Basic Text Pre-processing and Topic Modelling
======

In [1]:
import glob
import math
import re
import threading
import time

import gensim
import nltk
import pyLDAvis
import tomotopy as tp
import tqdm

Data ingestion
-----

In [2]:
data_files = glob.glob("./data/bbc/*/*.txt")

In [3]:
raw_docs = []
for file in tqdm.tqdm(data_files):
    with open(file) as f:
        doc = f.read()
        raw_docs.append(doc)

print(raw_docs[0])

100%|██████████| 2225/2225 [00:00<00:00, 12015.29it/s]

Ad sales boost Time Warner profit

Quarterly profits at US media giant TimeWarner jumped 76% to $1.13bn (Â£600m) for the three months to December, from $639m year-earlier.

The firm, which is now one of the biggest investors in Google, benefited from sales of high-speed internet connections and higher advert sales. TimeWarner said fourth quarter sales rose 2% to $11.1bn from $10.9bn. Its profits were buoyed by one-off gains which offset a profit dip at Warner Bros, and less users for AOL.

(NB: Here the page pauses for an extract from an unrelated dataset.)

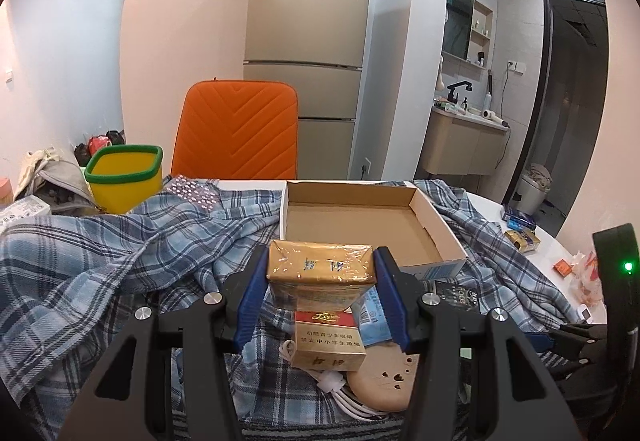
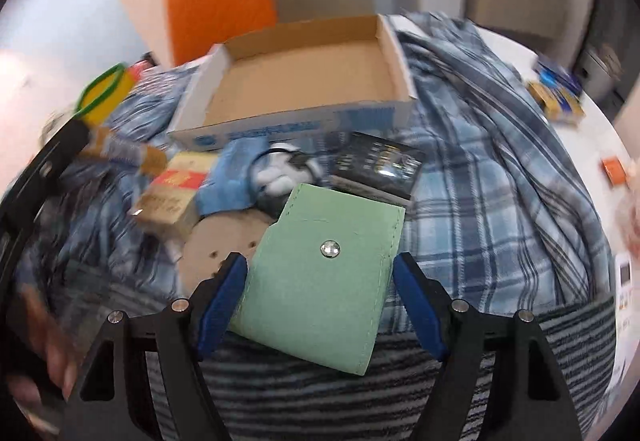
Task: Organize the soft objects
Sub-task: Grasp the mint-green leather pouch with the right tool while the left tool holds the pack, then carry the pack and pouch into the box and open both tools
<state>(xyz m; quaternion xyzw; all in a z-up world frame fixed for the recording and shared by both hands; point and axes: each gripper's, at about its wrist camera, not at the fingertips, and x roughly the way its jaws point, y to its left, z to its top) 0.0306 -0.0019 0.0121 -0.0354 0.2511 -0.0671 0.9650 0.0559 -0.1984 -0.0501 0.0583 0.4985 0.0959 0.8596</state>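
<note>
1. Nearest the right wrist camera, the right claw (image 2: 320, 301) pinches a green snap pouch (image 2: 320, 277) above the plaid cloth (image 2: 480, 201).
2. In the left view, the left claw (image 1: 322, 283) clamps a gold cellophane-wrapped pack (image 1: 321, 267), lifted over the clutter.
3. Farther back, the empty cardboard tray (image 1: 436, 229) waits; the step appears to be carrying, and next each claw needs lowering inside, then spreading.

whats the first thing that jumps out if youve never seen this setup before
Each gripper holds something: the left gripper clamps a gold cellophane-wrapped pack, and the right gripper has a green snap pouch between its fingers. Just beyond them an empty cardboard box sits open on a rumpled blue plaid cloth, with a bright orange chair back behind it.
</note>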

Time Warner said on Friday that it now owns 8% of search-engine Google. But its own internet business, AOL, had has mixed fortunes. It lost 464,000 subscribers in the fourth quarter profits were lower than in the preceding three quarters. However, the company said AOL's underlying profit before exceptional items rose 8% on the back of stronger internet advertising revenues. It hopes to increase subscribers by offering the online service free to TimeWarner internet customers and will try to sign up AO




Text pre-processing and tokenisation
------

- Naive tokenisation (by whitespace)
- Strip leading/trailing non-informative punctuation from tokens

In [4]:
remove_punctuation = "'\"()[]?!,.:;<>/|_"


def naive_tokenise(doc):
    tokens = doc.split()
    tokens = [x.strip(remove_punctuation) for x in tokens]
    return tokens


docs = [naive_tokenise(doc) for doc in raw_docs]

print(" ".join(docs[0]))

Ad sales boost Time Warner profit Quarterly profits at US media giant TimeWarner jumped 76% to $1.13bn Â£600m for the three months to December from $639m year-earlier The firm which is now one of the biggest investors in Google benefited from sales of high-speed internet connections and higher advert sales TimeWarner said fourth quarter sales rose 2% to $11.1bn from $10.9bn Its profits were buoyed by one-off gains which offset a profit dip at Warner Bros and less users for AOL Time Warner said on Friday that it now owns 8% of search-engine Google But its own internet business AOL had has mixed fortunes It lost 464,000 subscribers in the fourth quarter profits were lower than in the preceding three quarters However the company said AOL's underlying profit before exceptional items rose 8% on the back of stronger internet advertising revenues It hopes to increase subscribers by offering the online service free to TimeWarner internet customers and will try to sign up AOL's existing custome

Chunk into significant bigrams/trigrams based on collocation frequency

- Min count: Must appear in at least 0.1% of the documents

- Scoring: "default" or "npmi"

- Threshold: Intuitively, higher threshold means fewer phrases. With the default scorer, this is greater than or equal to 0; with the NPMI scorer, this is in the range -1 to 1.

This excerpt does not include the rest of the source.